§ What the exercise asks:
Give back the data exactly, with no images.

※ ※ ※

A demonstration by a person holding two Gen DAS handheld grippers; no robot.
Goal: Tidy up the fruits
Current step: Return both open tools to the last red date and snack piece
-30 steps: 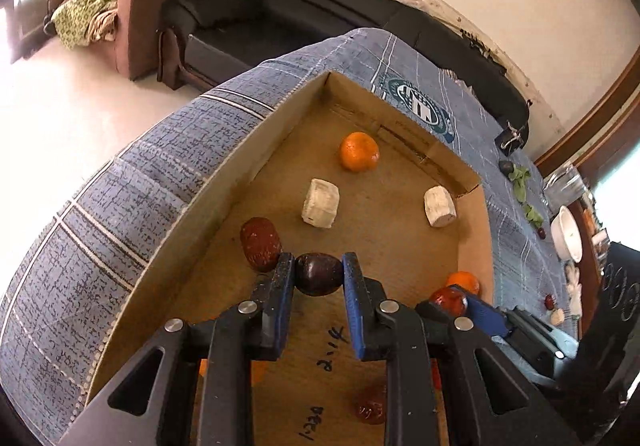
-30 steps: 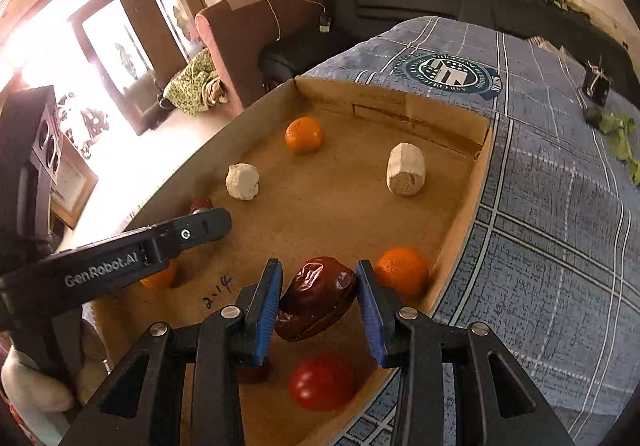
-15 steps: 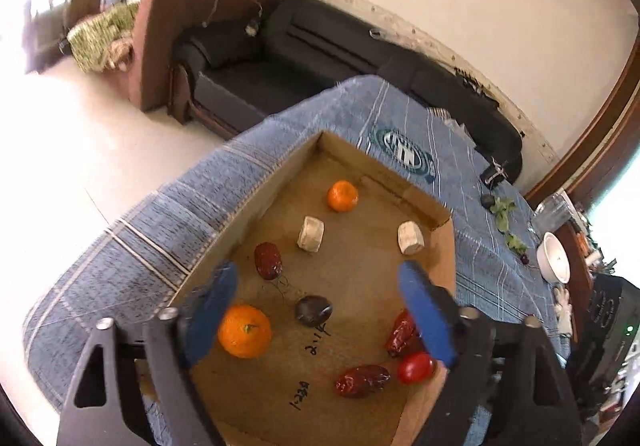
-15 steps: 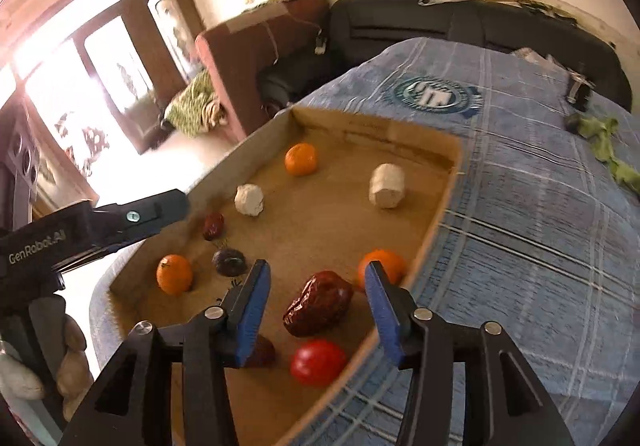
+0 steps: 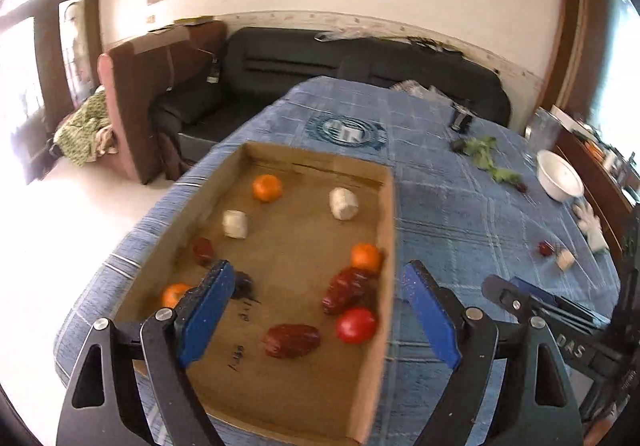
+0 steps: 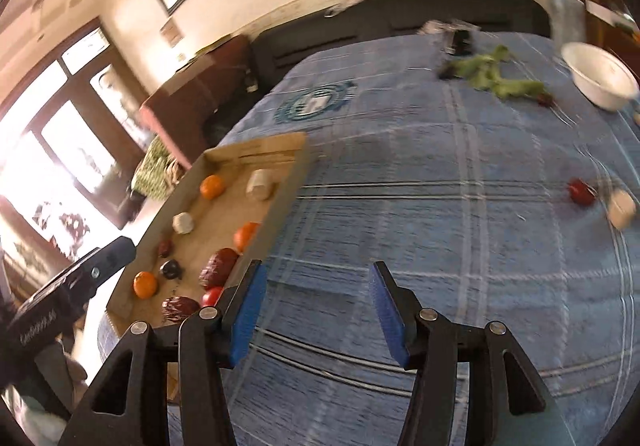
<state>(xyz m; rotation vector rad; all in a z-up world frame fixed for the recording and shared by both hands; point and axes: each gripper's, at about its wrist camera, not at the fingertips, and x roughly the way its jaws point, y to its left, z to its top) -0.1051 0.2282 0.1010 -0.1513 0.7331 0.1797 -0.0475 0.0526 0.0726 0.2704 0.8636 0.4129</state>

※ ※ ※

§ Answer to the problem:
A demonstration by a person holding two Gen DAS handheld grippers; no robot.
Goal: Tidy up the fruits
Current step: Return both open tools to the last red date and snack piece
-30 steps: 
-30 steps: 
-15 steps: 
-15 steps: 
+0 steps: 
+0 steps: 
<state>(xyz m; rotation vector rad; all in a z-up world frame fixed for the recording and shared by both hands; point and axes: each gripper's, at about its wrist camera, not at the fingertips, and x roughly the way its jaws point, y to its left, z to its top) -0.1051 0.2282 0.1010 -0.1513 0.7331 0.1797 -0.0475 0.0526 0.0726 0.2704 0.8636 0.4129</state>

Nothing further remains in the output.